# INSTRUCTIONS FOR THE TASK
Quote every line from the top of the listing down to and including the line that contains "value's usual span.".

# INFORMATION SUPPLIED
Segment Open
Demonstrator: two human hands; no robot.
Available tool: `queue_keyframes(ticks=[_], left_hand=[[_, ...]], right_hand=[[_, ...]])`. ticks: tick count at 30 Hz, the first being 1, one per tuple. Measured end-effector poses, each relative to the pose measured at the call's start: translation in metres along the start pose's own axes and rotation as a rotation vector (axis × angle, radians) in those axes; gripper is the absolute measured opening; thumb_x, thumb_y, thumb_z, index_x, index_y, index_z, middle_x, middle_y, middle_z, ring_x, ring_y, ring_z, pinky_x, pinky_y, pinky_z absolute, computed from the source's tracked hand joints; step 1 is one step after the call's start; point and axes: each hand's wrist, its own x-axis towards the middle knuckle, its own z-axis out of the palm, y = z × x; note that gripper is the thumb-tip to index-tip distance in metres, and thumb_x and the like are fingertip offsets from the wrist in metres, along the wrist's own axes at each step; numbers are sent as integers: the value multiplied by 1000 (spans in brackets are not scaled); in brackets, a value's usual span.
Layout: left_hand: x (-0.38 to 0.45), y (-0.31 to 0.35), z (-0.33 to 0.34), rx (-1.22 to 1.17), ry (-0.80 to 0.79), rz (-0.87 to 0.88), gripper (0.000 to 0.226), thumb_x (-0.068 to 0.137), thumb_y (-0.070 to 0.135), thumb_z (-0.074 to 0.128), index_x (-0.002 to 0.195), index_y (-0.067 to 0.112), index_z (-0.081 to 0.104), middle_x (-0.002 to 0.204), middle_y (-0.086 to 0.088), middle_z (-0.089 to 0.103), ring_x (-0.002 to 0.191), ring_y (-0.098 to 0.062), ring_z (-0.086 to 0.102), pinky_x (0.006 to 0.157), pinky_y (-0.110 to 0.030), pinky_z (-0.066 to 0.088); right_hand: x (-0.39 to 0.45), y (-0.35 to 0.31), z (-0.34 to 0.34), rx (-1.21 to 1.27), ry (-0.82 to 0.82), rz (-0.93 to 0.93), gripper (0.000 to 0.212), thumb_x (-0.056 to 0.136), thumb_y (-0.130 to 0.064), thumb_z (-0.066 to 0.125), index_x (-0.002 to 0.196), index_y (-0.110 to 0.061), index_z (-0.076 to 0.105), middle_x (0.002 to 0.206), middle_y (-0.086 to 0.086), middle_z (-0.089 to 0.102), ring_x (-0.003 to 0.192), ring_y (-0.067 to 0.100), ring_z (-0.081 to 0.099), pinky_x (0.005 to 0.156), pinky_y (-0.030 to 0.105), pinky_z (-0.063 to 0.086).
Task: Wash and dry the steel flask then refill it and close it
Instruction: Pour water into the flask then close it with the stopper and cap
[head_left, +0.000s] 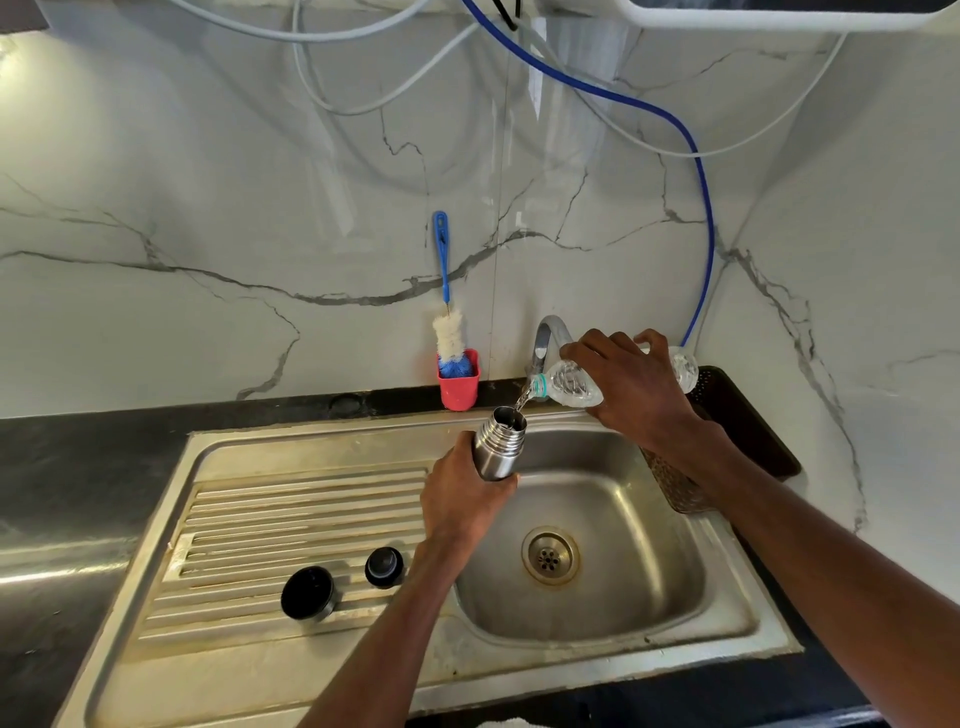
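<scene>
My left hand (462, 499) grips the open steel flask (501, 441) upright over the sink basin (613, 613). My right hand (639, 384) holds a clear plastic bottle (571, 387) tipped on its side, mouth pointing left above the flask's opening. A thin stream of water falls from the bottle into the flask. Two black flask caps lie on the ribbed draining board: the larger cup lid (307, 592) and the smaller stopper (384, 567).
A red holder (460, 392) with a blue-handled bottle brush (447, 332) stands against the marble wall. The tap (545, 340) rises behind the bottle. A dark tray (748, 421) sits right of the sink. Hoses (696, 171) hang along the wall.
</scene>
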Motion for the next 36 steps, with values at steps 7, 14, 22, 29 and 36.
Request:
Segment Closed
# EXERCISE OUTPUT
Demonstrator: two human hands; no robot.
Available tool: `queue_keyframes(ticks=[_], left_hand=[[_, ...]], right_hand=[[_, ...]])`. ticks: tick count at 30 Hz, the first being 1, one per tuple. Measured end-effector poses, each relative to the pose measured at the call's start: translation in metres along the start pose's own axes and rotation as a rotation vector (axis × angle, radians) in those axes; gripper is the absolute measured opening; thumb_x, thumb_y, thumb_z, index_x, index_y, index_z, middle_x, middle_y, middle_z, ring_x, ring_y, ring_z, pinky_x, pinky_y, pinky_z absolute, computed from the source's tracked hand joints; step 1 is one step after the call's start; point and axes: each hand's wrist, its own x-axis towards the middle knuckle, its own z-axis out of the palm, y = z × x; note that gripper is the thumb-tip to index-tip distance in metres, and thumb_x and the like are fingertip offsets from the wrist in metres, along the wrist's own axes at each step; numbers are sent as integers: the value multiplied by 1000 (spans in brackets are not scaled); in brackets, a value's usual span.

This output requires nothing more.